By KAREN WELLS
LEWISPORTE — It’s been 70 years since the ground literally shook in Lewisporte, but the somber feeling in the air at the time of the memorial ceremony on June 25 made it feel like just yesterday.
It was June 25, 1942 when 1,800 pounds of dynamite exploded at the Hann’s Point military base. It’s taken up to now for a community to finally be able to honour and pay tribute to the five Canadian soldiers who lost their lives that day.
The Hann’s Point explosion as it has come to be known, was not something people in the community wanted to be reminded of. World War II had taken a toll on them and the end of the war meant they could finally move on with their lives. As they did the years passed by, and Hann’s Point didn’t even come up in casual conversation.
Barry Porter of By the Bay Museum has been on a search for the past six years to learn as much as he can about what happened at Hann’s Point and the military presence in Lewisporte in general. He was always of the mind that there should be some form of paying tribute to the men who died. The newly formed Lewisporte and Area Heritage Society shared in that thought and made it one of their first initiatives to see a fitting memorial take place on the 70th anniversary of the explosion.
“This is why we are here today, to revive the memory and pay tribute to those specific five soldiers who lost their lives for the freedom we enjoy today,” said Heritage Society member and memorial emcee Frank Hoddinott.
Some 80 people turned out to take part in and remember the soldiers, three of whom are buried in Lewisporte and two more who are at rest in the Roman Catholic cemetery in Botwood. Their names are Gunner George Gordon Bennett of Fairville, New Brunswick; Gunner Bernard Harvey Meisner of Bridgewater, Nova Scotia; Lance-Bombadier John Fairweather Walker of Meduetie, New Brunswick; Private Philip Charles Flamain of Ansonville, Ontario and Gunner Douglas McIntosh of Passchendaele, Nova Scotia.

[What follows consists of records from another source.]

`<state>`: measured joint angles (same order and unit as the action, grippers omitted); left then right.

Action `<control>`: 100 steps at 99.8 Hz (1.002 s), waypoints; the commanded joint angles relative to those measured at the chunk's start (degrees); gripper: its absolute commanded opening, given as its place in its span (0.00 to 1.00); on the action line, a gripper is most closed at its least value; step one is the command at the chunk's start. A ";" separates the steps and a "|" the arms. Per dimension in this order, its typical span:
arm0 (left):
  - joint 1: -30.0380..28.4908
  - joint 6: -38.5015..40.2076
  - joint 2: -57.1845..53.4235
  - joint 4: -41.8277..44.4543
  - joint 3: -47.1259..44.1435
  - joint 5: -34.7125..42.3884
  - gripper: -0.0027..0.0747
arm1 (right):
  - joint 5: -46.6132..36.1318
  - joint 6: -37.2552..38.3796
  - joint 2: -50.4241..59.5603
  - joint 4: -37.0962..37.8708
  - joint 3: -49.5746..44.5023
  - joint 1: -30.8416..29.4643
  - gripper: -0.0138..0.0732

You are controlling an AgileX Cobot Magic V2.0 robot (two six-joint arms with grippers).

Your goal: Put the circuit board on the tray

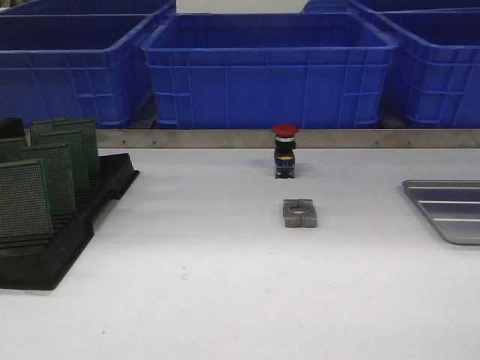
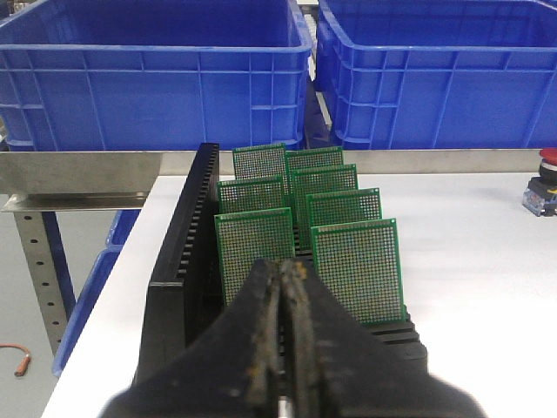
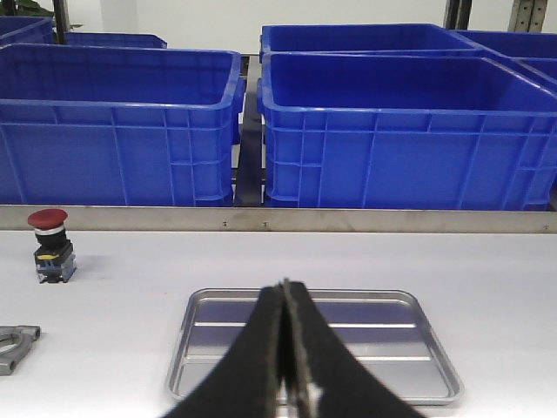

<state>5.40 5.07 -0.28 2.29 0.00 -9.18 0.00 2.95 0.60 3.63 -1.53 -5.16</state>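
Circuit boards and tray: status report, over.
Left gripper shut, empty, facing the circuit boards standing in the black rack. Right gripper shut, empty, facing the tray. Tray bare.

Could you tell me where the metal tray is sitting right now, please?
In the front view the tray lies at the table's right edge, partly out of frame, right of the grey bracket. It holds nothing, and the right hand hovers before it.

No legible text or labels anywhere.
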 commanded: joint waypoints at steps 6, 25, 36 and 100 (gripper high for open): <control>0.42 -0.02 -1.77 -0.56 -2.80 4.43 0.01 | -3.85 -0.04 1.44 0.47 0.72 -0.07 0.09; 0.42 -0.02 -1.77 -0.56 -2.80 4.43 0.01 | -3.85 -0.04 1.44 0.47 0.72 -0.07 0.09; 0.42 -0.02 -1.77 -0.56 -2.80 4.43 0.01 | -3.85 -0.04 1.44 0.47 0.72 -0.07 0.09; 0.42 -0.02 -1.77 -0.66 -2.57 7.82 0.01 | -3.85 -0.04 1.44 0.47 0.72 -0.07 0.09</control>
<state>5.40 5.07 -0.28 2.29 0.00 -7.76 0.00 2.95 0.60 3.63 -1.53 -5.16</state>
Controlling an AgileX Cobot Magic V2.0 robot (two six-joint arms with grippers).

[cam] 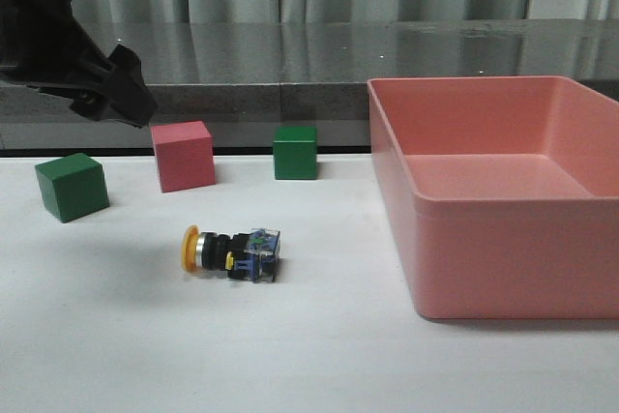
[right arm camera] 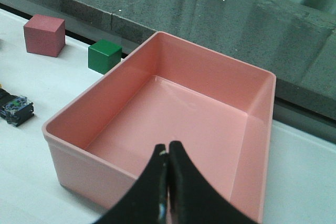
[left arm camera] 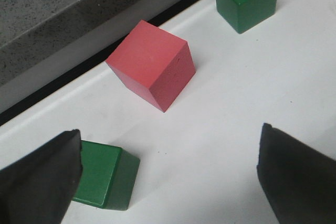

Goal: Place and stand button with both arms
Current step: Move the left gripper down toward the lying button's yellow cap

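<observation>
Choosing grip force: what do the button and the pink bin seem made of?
The button: likely glossy yellow plastic cap, shiny metal-looking ring, black plastic body, clear bluish plastic base. The pink bin: apparently moulded plastic, smooth with a soft sheen and rounded rim.

- Cut off by the edge in the right wrist view: button [right arm camera: 16, 109], only its blue block end showing.
- Partly hidden behind a left gripper [left arm camera: 168, 174] finger [left arm camera: 39, 179]: nearest green cube [left arm camera: 107, 176].
- Cropped at the front view's right edge: pink bin [cam: 503, 205].
- Right arm outside the front view entirely.
</observation>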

With an honour guard of military personnel standing at the headstones in Lewisporte, the ceremony was held to mark the time around when the explosion had happened at approximately 11:50 a.m. Two minutes of silence were followed by the siren at the old fire hall ringing out, cutting through the silence.
Salvation Army Captain Joshua Randell said in a prayer at the memorial, “What a privilege it is to be here today Lord and we thank you Lord for the freedom which is ours.
Also adding, “As we remember those who gave for their lives for the freedom that we have today, we want to say thank you.”